A: This is aligned to the NHS England Long Term Plan commitment, which expects all the clinical workforce to have an e-job plan, except staff who work exclusively in one clinical area (eg purely ward-based staff). It is to have a better understanding of what services we have in place and how to support CNSs, education and corporate nurses in their development, ensuring a standardised approach.

Q: What are the benefits of a job plan?

  • Positive impact on patient outcomes. By aligning workforce resources to patient need, resources can be focused on the areas with the highest impact for patients.
  • Empower staff to shape services. Easy access to reliable data will enable staff to build stronger cases for service redesign.
  • Improve understanding of the multidisciplinary team’s contribution to the patient pathway. By providing easily accessible data, e-job planning can clearly document the input of each professional group to a patient’s care, improving board-level understanding of its role in care delivery as well as improving income recovery for its work.
  • Improve staff morale, health and wellbeing. More efficient staff deployment alongside improved expectations of the workforce’s capacity for service delivery should reduce understaffing, and its associated stress. Additionally, if implemented appropriately and collaboratively, the process is more transparent, consistent and fair.
  • Improved staff recruitment and retention.
  • Improve responsiveness of services to changing clinical demand. Routine, annual review of service delivery, alongside accurate and timely data, should enable identification of changing patterns of clinical demand. Service design can then be recalibrated to incorporate these changing service requirements.
  • Improve use of resources. Reporting of metrics such as planned versus delivered direct clinical care sessions ensures that agreed individual and team e-job plans are being delivered and subsequently provides an evidence base to inform organisational planning processes.
  • Increase visibility of workforce capacity to the board. Detailed reporting of key performance indicators (KPIs) and other e-job planning data enables improved board oversight of workforce planning.
  • Reduce bank and agency spend. For some workforce groups, early identification of a shortage in workforce resources enables forward-planning to manage this discrepancy in a way that avoids the excessive use of bank and agency

Q: What are the four categories used for a job plan?

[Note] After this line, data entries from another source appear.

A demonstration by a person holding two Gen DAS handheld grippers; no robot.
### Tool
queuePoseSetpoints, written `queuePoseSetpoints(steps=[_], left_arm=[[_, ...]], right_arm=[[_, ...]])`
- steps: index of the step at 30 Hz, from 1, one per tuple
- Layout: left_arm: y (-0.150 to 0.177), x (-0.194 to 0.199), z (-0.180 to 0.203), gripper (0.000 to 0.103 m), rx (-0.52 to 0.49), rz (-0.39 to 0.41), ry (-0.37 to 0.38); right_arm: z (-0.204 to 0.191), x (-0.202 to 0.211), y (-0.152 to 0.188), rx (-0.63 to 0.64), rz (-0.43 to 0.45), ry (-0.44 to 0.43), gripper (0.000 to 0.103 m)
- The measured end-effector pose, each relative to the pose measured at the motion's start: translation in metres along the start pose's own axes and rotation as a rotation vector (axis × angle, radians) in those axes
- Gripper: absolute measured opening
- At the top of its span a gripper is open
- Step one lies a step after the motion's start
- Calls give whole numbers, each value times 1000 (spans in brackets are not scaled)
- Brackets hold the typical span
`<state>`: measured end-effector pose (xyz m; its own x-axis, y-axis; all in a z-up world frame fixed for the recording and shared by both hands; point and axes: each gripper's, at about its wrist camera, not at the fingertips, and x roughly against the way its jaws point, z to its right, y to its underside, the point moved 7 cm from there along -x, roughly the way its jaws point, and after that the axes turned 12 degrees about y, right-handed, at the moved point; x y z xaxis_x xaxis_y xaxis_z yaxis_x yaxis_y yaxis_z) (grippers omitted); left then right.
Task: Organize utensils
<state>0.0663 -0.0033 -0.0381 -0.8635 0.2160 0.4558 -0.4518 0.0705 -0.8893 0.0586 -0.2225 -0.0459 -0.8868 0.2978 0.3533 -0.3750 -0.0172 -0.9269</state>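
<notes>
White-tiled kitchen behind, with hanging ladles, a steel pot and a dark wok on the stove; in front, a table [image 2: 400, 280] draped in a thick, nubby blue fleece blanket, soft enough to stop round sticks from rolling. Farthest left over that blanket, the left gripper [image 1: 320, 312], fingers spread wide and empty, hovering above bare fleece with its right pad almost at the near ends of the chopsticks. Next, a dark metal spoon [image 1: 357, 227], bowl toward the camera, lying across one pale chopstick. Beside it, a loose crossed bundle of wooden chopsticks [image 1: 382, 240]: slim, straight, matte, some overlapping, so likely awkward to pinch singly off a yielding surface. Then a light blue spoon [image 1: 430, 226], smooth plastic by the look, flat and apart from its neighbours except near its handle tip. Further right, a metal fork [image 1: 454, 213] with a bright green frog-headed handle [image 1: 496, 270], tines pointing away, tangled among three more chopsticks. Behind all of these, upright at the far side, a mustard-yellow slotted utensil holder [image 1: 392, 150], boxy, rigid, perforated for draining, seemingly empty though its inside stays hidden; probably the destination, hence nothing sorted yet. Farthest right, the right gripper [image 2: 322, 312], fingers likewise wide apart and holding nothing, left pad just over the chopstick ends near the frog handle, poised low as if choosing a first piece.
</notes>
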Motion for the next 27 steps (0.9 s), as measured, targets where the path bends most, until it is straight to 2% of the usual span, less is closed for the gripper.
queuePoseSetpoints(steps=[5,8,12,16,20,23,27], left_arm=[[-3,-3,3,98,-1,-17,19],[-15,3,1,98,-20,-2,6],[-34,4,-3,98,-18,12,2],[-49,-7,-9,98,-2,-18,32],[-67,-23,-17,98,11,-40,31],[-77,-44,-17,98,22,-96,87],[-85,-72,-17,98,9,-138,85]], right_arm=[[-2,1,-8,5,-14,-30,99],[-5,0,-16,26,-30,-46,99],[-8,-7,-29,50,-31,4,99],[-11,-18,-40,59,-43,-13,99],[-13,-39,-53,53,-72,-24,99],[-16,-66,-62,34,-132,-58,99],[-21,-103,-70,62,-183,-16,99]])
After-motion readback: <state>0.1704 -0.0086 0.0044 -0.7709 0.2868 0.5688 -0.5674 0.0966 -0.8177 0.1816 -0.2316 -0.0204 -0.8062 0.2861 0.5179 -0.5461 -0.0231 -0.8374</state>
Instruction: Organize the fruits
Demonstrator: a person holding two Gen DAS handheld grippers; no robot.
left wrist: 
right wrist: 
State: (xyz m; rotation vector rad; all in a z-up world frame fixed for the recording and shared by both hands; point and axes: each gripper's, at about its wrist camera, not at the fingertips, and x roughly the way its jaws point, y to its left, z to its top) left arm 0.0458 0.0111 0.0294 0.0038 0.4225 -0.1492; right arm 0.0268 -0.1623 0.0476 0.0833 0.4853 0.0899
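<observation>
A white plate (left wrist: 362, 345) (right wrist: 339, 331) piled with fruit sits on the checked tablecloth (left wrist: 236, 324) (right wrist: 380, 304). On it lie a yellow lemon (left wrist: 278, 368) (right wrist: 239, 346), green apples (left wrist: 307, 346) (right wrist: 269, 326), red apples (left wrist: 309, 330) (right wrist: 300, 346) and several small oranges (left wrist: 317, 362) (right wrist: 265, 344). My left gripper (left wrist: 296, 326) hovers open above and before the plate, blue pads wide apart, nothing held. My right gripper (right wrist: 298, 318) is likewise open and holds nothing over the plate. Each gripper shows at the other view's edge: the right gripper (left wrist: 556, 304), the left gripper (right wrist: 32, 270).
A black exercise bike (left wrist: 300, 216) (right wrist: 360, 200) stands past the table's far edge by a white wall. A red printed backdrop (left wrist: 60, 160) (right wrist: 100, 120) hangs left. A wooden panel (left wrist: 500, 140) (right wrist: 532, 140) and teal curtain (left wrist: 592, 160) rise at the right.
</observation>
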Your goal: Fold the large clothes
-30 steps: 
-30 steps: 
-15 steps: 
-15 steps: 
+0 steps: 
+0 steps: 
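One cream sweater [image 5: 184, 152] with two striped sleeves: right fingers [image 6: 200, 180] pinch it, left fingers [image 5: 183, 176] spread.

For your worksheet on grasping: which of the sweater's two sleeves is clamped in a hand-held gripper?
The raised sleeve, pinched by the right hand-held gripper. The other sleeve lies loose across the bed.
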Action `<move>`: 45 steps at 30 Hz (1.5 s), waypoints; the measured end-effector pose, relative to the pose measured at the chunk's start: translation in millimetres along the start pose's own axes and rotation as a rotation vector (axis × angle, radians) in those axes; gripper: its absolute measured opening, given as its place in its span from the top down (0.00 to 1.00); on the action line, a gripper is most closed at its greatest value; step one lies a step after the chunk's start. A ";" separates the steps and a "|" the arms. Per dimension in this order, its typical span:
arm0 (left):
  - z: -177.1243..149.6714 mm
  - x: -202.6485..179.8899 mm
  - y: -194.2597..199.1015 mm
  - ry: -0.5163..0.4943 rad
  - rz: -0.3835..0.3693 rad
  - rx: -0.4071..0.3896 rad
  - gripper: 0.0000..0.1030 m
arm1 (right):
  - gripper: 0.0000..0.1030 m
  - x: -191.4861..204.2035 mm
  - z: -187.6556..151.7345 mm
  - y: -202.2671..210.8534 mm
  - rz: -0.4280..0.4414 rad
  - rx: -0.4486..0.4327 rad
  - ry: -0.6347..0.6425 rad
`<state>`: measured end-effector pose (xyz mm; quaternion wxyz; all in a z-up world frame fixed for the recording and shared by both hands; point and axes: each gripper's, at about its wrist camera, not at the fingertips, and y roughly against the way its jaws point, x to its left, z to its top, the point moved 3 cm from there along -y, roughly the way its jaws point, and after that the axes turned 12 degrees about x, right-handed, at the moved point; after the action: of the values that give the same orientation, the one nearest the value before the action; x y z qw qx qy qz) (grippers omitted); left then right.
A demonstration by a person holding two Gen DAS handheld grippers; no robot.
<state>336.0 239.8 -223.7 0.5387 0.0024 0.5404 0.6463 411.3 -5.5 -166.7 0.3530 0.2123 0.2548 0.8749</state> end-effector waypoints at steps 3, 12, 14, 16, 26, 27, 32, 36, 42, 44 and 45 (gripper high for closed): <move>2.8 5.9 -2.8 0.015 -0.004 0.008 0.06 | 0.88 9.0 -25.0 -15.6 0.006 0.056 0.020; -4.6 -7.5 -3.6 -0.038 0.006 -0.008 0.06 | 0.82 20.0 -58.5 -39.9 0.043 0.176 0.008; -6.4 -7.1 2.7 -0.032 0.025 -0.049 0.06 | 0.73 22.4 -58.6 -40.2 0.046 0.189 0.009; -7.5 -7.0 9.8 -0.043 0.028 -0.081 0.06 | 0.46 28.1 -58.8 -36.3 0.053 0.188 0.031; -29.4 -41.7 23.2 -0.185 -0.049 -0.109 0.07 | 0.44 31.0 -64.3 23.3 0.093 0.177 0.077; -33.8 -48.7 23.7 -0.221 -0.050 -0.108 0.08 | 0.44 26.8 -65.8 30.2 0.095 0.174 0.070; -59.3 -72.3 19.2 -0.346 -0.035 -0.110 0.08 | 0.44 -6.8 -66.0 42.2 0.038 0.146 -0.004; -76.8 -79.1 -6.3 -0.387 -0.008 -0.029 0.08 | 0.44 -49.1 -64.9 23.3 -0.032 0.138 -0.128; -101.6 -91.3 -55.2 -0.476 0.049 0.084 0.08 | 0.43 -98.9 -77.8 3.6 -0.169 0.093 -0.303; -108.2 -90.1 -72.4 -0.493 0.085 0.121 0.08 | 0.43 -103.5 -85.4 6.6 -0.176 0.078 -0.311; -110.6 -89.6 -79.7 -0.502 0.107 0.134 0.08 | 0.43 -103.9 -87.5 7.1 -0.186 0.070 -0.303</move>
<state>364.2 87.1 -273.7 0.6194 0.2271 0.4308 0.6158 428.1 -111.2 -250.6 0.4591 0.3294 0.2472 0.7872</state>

A: Direct Clinical Care (DCC), Supporting Professional Activities (SPA), Additional NHS Responsibilities (ANR), External Duties (ED).

Q: What counts as Direct Clinical Care (DCC)?

A: All clinical and clinically related activity such as MDT meetings, patient related administrative tasks, digital health activities (e.g. virtual clinics that use digital communication platforms, telehealth monitoring, etc.) and undertaking laboratory or other diagnostic work

Q: What counts under the category for DCC for corporate and educational nurses?

A: Non-individual patient attributable, activity which indirectly impacts patients such as undertaking a LQA, providing clinical training.

Q: What counts as Supporting Professional Activities (SPA)?

A: Activities that support clinical care such as Appraisals, teaching, training, mandatory training, research, audit, CPD (Continuous Professional Development).

Q: What counts as Additional NHS Responsibilities (ANR)?

A: Appointed roles within the Trust or wider NHS such as  FTSU (Freedom to Speak Up) guardian, clinical governance lead, NHSE advisory committees, etc.

Q: What counts as External Duties (ED)?

A: External roles that bring benefit to the NHS but are not connected to agreed job plan outcomes (often externally funded) such as Academic posts, roles in professional bodies or Royal Colleges, consulting work, etc.

Q: Do I need to log everything I do across the year?

A: No just log your core activities; daily, weekly, monthly. The objective is NOT to overpopulate your job-plan but to capture the main activities that are being carried out over a specified time.

Q: Will I be asked to review my Job Plan?

A: Yes, job plans should be reviewed on a yearly basis.